▸ **WORK REQUIRED**
One exact copy of the listing, minus the images, is the required answer.

--- THE DATA ---

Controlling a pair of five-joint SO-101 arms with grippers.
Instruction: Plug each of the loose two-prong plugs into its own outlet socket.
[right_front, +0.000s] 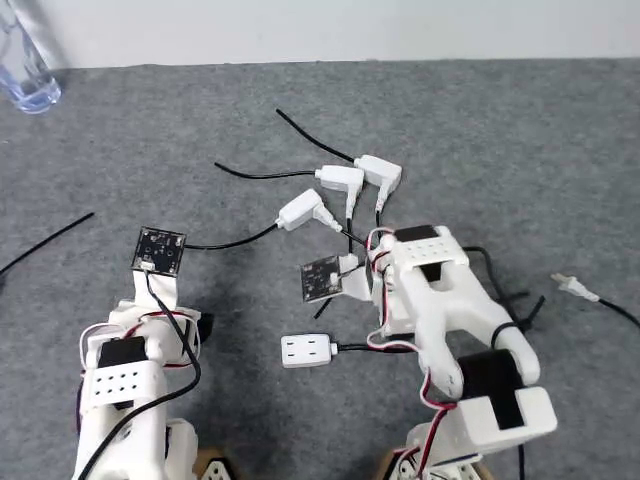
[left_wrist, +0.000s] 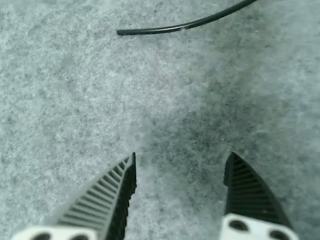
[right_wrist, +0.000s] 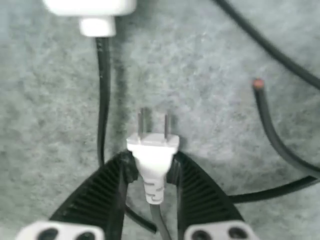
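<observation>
My right gripper (right_wrist: 150, 159) is shut on a white two-prong plug (right_wrist: 152, 150), its prongs pointing at a white outlet socket (right_wrist: 90, 11) a short way ahead. From above, that socket (right_front: 300, 210) lies beyond the right arm (right_front: 430, 290), with two more white sockets (right_front: 340, 178) (right_front: 378, 170) behind it. A fourth socket (right_front: 307, 350) lies beside the arm toward the front edge. Another loose plug (right_front: 572, 288) rests at the far right. My left gripper (left_wrist: 182, 162) is open over bare carpet, nothing between its fingers.
Black cables (right_front: 250, 175) trail from the sockets across the grey carpet. A cable end with a red tip (right_wrist: 257, 83) lies near the held plug. A stray black cable (right_front: 45, 245) runs off the left edge. A clear bottle (right_front: 25, 80) stands back left.
</observation>
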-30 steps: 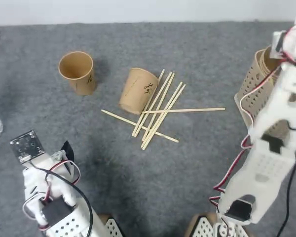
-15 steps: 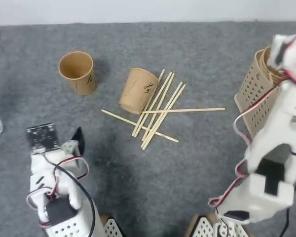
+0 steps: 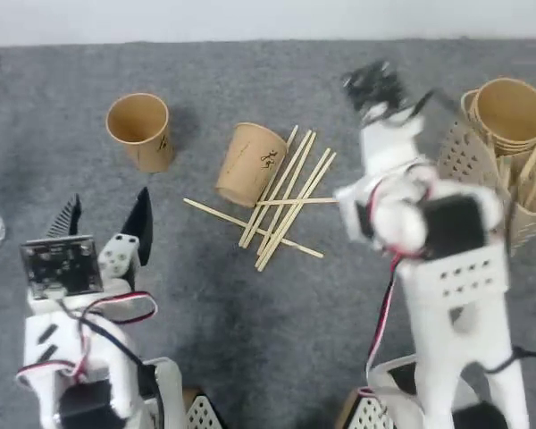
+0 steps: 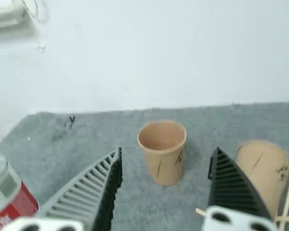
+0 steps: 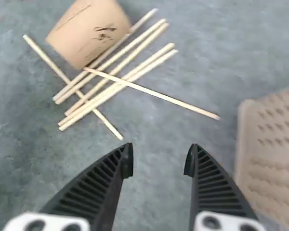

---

▸ **SOLUTION**
Controlling a pair of five-joint SO-101 arms with grippers.
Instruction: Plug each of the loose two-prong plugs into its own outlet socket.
[right_front, +0.000s] 
[left_wrist, +0.000s] 
[right_wrist, +0.000s] 
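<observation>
My right gripper (right_wrist: 150, 159) is shut on a white two-prong plug (right_wrist: 152, 150), its prongs pointing at a white outlet socket (right_wrist: 90, 11) a short way ahead. From above, that socket (right_front: 300, 210) lies beyond the right arm (right_front: 430, 290), with two more white sockets (right_front: 340, 178) (right_front: 378, 170) behind it. A fourth socket (right_front: 307, 350) lies beside the arm toward the front edge. Another loose plug (right_front: 572, 288) rests at the far right. My left gripper (left_wrist: 182, 162) is open over bare carpet, nothing between its fingers.
Black cables (right_front: 250, 175) trail from the sockets across the grey carpet. A cable end with a red tip (right_wrist: 257, 83) lies near the held plug. A stray black cable (right_front: 45, 245) runs off the left edge. A clear bottle (right_front: 25, 80) stands back left.
</observation>
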-30 steps: 
-15 steps: 
+0 steps: 
+0 steps: 
+0 steps: 

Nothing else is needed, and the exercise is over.